Talvez o que se queria dizer (o assim chamado espírito da lei) seja simplesmente que o juiz decline da causa se sentir um leve desconforto que seja, por ter ou ter tido com a parte qualquer contato que possa pôr em dúvida sua imparcialidade, seja em consciência, seja para efeito de transparência de sua atuação. Então, as expressões legais foram mal escolhidas, porque exageradas, e a solução do juiz é sua retirada do processo por motivo de "foro íntimo", que não precisa justificar – mas que tampouco enfrenta e resolve o problema.
O outro tema vem do chamado cargo em comissão, que é aquele ocupado por funcionário que não prestou concurso público. Não costuma haver absolutamente nenhum requisito para tal funcionário, mas apenas a condição de que seja o chefe da repartição e/ou que assessore a autoridade para quem trabalha. Algumas decisões judiciais são estritas e reclamam que a relação entre chefe e servidor comissionado deva ser de fidúcia ou confiança; logo, deve haver um contexto de fato propício para que a nomeação seja legítima. Mas outras decisões são estritas demais, e exigem que a fidúcia seja total e absoluta: com o que voltamos à "amizade íntima".

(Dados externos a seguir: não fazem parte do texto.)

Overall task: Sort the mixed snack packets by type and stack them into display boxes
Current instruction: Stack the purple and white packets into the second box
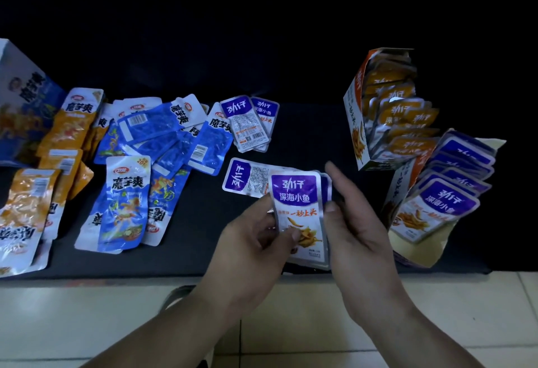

Porém, em quem confiamos nesses termos? Por quem colocamos nossa mão no fogo? A resposta imediata é: a mãe. E depois, mas nem sempre, o pai, o marido, os filhos, os irmãos. Quem tiver avós ou netos também poderia pensar em comissioná-los. Mas essa prática vai justamente de encontro com a antipatia antinepotista que existe em relação ao aparelhamento humano do Estado. Nomear a própria mãe – imaginemos: uma senhora idosa e macilenta – é um ato que desafia até mesmo o senso estético. Mas não é nada despropositado que uma autoridade só confie à própria esposa ou a uma filha tarefas como atender seu celular, controlar sua agenda, participar de reuniões reservadas. E, convenhamos, nomear um sobrinho ou um padrinho de casamento não são situações que se descaracterizam substancialmente entre si como hipóteses de favorecimento pessoal, porque o "x" da questão é o despreparo para o desempenho de funções públicas, não necessariamente em virtude de vínculos consangüíneos.